In any CMS project of more than trivial size, you’re going to have content outside your CMS. There’s going to be some content or set of content somewhere that are provided by some other system that are going to need to co-exist in the repository along with your CMS-managed content.
Let’s pretend we have a .NET implementation, and there’s a mortgage calculator. It’s a custom-programmed .NET webform (an
.aspx page). What do you do with this?
Well, you can just sit it on the file system and link to it. That would work…okay. But, in a content-managed environment, we want to share some CMS functionality with this page.
You might want the calculator to use your layout and design (this might be completely independent of the CMS, depending on the system)
You might want the calculator to use your permissions model
You might want to configure the calculator based on its relationship to other content (if it appears in the Commercial Mortgage section, brand it like that, otherwise brand it as a Residential Mortgage calculator)
You might want to configure navigation items (crumbtrails, especially) based on the content’s “location” in your system (whatever “location” means to your particular system)
If an editor is writing another page, and wants to link to the calculator, it would be nice if they could select the calculator as another page in the CMS, rather than having to copy-and-paste the URL. Likewise, the URL of the calculator changes, you don’t want to go tracking all those links down.
You might want a cleaner URL to it – a URL that your CMS manages to keep it all pretty-like
So, the calculator needs to live inside the CMS to some extent. The CMS needs to know that it exists. How do you do that?
This depends highly on the system, but in some form, you need to create a proxy representation of your calculator in the CMS. You need to have some content object that maps to this calculator. The CMS doesn’t necessarily know what the calculator does, but it just needs to have some identifiable piece of content that represents the calculator.
In both .NET systems we worth with (Episerver and Ektron), you can map content to rendering templates, which are .NET webforms (``.aspx` files). For both of these, we would create a “template” that maps to the Web form for this calculator.
I put “template” in quotes, because it’s not really a template in the classic sense that it’s a single thing that renders many content items. Put another way, it’s probably never going to be set as the rendering template for any other content (unless you want your login page coming out looking like a mortgage calculator…).
So, what does the content object look like?
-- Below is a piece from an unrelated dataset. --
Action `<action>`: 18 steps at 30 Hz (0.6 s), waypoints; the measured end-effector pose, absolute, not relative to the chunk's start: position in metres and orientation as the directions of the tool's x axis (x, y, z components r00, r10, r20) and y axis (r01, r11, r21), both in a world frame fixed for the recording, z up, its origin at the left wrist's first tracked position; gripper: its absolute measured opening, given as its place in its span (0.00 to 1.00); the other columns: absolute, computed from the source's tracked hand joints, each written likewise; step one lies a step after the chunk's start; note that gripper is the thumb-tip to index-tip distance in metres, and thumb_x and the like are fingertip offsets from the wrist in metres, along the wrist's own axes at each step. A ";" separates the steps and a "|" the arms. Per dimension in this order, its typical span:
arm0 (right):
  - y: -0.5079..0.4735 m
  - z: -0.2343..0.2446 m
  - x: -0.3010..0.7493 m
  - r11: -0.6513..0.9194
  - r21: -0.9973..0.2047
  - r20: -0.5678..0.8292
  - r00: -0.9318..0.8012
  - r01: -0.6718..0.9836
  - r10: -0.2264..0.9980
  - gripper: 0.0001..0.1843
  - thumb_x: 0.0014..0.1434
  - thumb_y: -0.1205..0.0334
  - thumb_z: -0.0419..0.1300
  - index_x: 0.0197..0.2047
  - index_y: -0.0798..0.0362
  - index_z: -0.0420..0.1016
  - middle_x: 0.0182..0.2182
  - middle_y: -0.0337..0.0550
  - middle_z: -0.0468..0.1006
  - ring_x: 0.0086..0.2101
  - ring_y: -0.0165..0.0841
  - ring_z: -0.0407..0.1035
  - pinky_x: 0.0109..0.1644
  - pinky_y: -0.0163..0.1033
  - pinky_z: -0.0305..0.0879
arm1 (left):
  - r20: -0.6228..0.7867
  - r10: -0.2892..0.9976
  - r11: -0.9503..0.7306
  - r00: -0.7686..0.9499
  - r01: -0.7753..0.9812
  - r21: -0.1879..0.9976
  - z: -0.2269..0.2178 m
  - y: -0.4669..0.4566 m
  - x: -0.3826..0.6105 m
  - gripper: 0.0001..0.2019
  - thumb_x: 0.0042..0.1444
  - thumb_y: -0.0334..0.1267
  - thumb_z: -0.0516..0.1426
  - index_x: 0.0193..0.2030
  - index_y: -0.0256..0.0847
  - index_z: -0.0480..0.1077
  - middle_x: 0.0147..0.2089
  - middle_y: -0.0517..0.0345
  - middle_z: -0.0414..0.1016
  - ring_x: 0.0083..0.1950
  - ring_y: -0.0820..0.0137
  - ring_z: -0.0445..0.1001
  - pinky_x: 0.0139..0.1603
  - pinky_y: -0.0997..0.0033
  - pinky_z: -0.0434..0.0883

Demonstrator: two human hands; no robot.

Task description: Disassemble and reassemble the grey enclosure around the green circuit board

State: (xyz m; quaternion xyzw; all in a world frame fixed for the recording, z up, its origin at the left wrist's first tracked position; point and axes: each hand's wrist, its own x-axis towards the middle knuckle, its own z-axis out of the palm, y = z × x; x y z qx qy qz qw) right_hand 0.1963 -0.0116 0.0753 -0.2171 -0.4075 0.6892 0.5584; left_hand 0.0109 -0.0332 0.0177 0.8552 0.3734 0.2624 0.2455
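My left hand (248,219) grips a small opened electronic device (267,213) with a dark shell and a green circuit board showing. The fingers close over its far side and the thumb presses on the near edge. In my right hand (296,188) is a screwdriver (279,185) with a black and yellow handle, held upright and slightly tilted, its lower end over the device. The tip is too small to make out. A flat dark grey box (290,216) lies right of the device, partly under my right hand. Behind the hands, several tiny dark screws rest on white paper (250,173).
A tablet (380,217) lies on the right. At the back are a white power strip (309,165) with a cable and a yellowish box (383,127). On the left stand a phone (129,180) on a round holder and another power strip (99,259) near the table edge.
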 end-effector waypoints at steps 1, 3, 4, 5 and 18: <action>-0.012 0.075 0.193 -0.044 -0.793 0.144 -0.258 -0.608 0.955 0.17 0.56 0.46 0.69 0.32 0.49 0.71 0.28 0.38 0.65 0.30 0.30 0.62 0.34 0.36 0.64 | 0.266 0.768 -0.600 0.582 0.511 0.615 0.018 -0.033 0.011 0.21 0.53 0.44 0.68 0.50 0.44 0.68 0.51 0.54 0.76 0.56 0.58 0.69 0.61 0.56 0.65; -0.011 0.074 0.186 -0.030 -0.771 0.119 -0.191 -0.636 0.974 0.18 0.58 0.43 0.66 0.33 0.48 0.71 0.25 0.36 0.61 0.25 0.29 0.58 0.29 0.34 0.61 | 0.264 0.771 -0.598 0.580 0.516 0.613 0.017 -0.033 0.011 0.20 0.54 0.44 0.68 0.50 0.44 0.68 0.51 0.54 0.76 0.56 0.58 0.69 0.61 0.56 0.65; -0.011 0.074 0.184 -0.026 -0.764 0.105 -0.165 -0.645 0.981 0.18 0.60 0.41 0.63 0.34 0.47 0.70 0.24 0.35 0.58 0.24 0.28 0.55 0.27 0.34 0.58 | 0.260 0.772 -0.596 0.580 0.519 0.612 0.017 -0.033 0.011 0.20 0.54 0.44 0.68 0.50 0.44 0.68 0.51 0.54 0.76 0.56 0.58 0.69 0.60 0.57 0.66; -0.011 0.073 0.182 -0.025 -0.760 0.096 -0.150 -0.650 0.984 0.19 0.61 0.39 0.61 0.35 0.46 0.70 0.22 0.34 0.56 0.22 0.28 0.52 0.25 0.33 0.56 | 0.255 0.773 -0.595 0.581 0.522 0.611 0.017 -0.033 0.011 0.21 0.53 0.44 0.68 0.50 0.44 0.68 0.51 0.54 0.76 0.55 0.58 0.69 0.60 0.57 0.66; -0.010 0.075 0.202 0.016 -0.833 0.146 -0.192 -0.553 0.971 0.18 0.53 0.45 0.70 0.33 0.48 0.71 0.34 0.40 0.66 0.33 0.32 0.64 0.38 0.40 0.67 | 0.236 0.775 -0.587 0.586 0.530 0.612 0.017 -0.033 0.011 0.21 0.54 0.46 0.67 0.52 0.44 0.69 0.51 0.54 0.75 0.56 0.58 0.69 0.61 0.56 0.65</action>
In one sense, it doesn’t matter – you’re never going to use any of the content in it. It exists solely as a representational proxy object to serve as a linking target and placeholder for where the mortgage calculator “lives” in the site. So, on the one hand, you can just use a ubiquitous “Text Page” content object, and just let your users know that this particular instance of that content is for the calculator, so nothing they enter will actually appear on the page. On the other hand, you might want to consider creating a specific content type for “Mortgage Calculator” which has no fields in it, just so your users don’t get confused and start wondering why the text they entered isn’t showing up.
(To take this one step further, you might actually use some entered content. Your calculator may have some introductory text or help text that you could let your users manage. In this situation, you’d be adding field or properties to this content type that will only ever be used in one place, but this seems like a completely reasonable usage pattern to me.)
On other systems, this might be harder. In particular, systems that don’t map content objects to simple templates on the file system might be problematic, but you can usually get the theory to work by providing some one-off templating functionality. You can override node rendering in Drupal based on content ID, and you can do the same with an override template in eZ publish.
Now, you may be sitting around thinking, “Well, yeah, of course this is how you do it.” If so, then congratulations, you came to this perspective much faster than most integrators. I’ve seen some heinous things done to get around these problems, when creating a proxy object would have solved all of the problems quite handily.